Activity —
This exercise calls for the line with "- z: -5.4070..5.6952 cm", the line with "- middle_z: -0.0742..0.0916", and all lines between them in the material below, output exactly and with no other lines.

Data shown —

========

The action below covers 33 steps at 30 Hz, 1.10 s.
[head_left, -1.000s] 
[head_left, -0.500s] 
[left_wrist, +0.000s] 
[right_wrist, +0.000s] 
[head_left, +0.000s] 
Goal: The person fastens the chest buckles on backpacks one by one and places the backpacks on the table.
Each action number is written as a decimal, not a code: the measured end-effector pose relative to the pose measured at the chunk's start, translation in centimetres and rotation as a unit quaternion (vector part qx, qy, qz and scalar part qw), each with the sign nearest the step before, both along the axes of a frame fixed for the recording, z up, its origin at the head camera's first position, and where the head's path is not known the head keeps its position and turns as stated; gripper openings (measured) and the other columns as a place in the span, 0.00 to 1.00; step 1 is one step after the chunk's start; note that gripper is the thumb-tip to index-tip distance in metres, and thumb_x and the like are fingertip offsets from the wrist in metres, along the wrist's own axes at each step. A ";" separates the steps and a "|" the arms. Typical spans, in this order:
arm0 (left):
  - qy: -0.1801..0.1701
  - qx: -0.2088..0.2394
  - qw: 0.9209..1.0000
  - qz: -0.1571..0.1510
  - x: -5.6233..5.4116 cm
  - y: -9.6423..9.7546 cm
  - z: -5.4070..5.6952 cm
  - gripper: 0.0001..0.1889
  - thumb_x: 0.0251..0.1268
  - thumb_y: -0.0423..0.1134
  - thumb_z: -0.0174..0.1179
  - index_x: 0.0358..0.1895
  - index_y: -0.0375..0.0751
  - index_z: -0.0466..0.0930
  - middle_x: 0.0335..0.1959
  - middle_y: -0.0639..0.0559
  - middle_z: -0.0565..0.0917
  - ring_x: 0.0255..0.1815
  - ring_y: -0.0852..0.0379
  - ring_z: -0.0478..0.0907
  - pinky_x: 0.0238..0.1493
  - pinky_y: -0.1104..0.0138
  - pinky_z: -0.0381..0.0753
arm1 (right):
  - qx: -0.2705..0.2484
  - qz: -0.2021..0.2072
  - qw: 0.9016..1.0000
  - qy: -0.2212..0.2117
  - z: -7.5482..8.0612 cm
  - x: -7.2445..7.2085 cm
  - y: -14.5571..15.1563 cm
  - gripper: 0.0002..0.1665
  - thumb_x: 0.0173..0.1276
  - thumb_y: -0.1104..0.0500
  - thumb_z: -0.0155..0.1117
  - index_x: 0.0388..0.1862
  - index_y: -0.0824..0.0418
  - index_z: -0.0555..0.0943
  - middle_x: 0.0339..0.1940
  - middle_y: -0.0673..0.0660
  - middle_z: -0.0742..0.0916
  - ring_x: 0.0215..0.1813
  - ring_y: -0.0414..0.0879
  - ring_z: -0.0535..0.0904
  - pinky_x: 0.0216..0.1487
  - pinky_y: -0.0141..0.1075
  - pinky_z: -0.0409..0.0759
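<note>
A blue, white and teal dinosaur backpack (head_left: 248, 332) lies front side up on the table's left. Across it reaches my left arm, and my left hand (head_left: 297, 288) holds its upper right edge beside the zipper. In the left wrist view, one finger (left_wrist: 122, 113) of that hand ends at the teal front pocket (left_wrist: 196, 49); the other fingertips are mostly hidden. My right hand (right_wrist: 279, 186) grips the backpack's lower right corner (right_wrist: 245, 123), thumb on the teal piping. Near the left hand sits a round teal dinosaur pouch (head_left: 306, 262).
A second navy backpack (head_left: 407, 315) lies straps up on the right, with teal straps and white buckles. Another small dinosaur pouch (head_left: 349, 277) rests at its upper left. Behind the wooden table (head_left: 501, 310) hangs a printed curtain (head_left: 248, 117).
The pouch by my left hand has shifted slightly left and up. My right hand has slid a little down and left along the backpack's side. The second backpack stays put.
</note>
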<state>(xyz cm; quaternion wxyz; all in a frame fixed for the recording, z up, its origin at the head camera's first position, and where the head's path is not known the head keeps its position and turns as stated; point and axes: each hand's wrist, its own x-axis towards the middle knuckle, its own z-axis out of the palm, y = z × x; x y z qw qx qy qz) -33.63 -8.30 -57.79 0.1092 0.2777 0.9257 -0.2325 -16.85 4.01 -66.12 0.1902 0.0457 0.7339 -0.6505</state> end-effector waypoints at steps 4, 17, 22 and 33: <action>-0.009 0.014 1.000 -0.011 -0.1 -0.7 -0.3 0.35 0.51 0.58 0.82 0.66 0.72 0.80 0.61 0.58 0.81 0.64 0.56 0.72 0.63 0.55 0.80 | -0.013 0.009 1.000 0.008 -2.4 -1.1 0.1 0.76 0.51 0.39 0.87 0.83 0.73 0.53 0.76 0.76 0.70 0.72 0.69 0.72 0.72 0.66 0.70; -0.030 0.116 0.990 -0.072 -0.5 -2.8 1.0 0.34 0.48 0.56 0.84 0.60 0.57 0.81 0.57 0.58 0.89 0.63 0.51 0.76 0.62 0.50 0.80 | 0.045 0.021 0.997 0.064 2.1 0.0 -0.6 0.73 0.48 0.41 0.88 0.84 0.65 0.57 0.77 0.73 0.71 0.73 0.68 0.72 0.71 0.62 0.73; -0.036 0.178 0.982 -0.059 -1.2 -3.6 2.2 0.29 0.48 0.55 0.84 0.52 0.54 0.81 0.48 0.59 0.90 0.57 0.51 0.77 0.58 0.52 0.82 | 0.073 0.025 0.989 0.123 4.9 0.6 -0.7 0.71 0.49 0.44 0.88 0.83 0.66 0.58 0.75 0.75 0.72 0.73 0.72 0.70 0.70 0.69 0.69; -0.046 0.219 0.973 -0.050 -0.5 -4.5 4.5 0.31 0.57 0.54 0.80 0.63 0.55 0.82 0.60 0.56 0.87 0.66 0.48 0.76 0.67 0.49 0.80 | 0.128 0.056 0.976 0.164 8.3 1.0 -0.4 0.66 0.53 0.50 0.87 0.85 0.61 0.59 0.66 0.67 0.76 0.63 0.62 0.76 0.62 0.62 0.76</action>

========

Response to this exercise —
  - z: -5.4070..5.6952 cm
  - gripper: 0.0001..0.1889
  - thumb_x: 0.0251..0.1268
  - thumb_y: -0.0423..0.1134
  - thumb_z: -0.0174..0.1179
  - index_x: 0.0358..0.1895
  - index_y: -0.0375..0.0751
  - index_z: -0.0466..0.0930
  - middle_x: 0.0335..0.1959
  - middle_y: -0.0639..0.0559
  - middle_z: -0.0565..0.0917
  - ring_x: 0.0255..0.1815
  - ring_y: -0.0852..0.0379
  - ring_z: -0.0478..0.0907
  - pinky_x: 0.0238..0.1493
  - pinky_y: -0.1104..0.0138
  - pinky_z: -0.0381..0.0753
arm1 (right):
  - qx: -0.2705..0.2484
  - qz: -0.2021..0.2072
  - qw: 0.9016..1.0000
  - qy: -0.2212..0.2117
  - z: -7.5482..8.0612 cm
  - x: -7.2445..7.2085 cm
  - y: -14.5571..15.1563 cm
  - gripper: 0.0002..0.1665
  - thumb_x: 0.0173..0.1276
  - thumb_y: -0.1104..0.0500
  - thumb_z: -0.0155..0.1117
  - index_x: 0.0388..0.1862
  - index_y: -0.0824..0.0418
  - index_z: -0.0555..0.0943
  - middle_x: 0.0339..0.1940
  - middle_y: -0.0673..0.0660
  - middle_z: -0.0742..0.0916

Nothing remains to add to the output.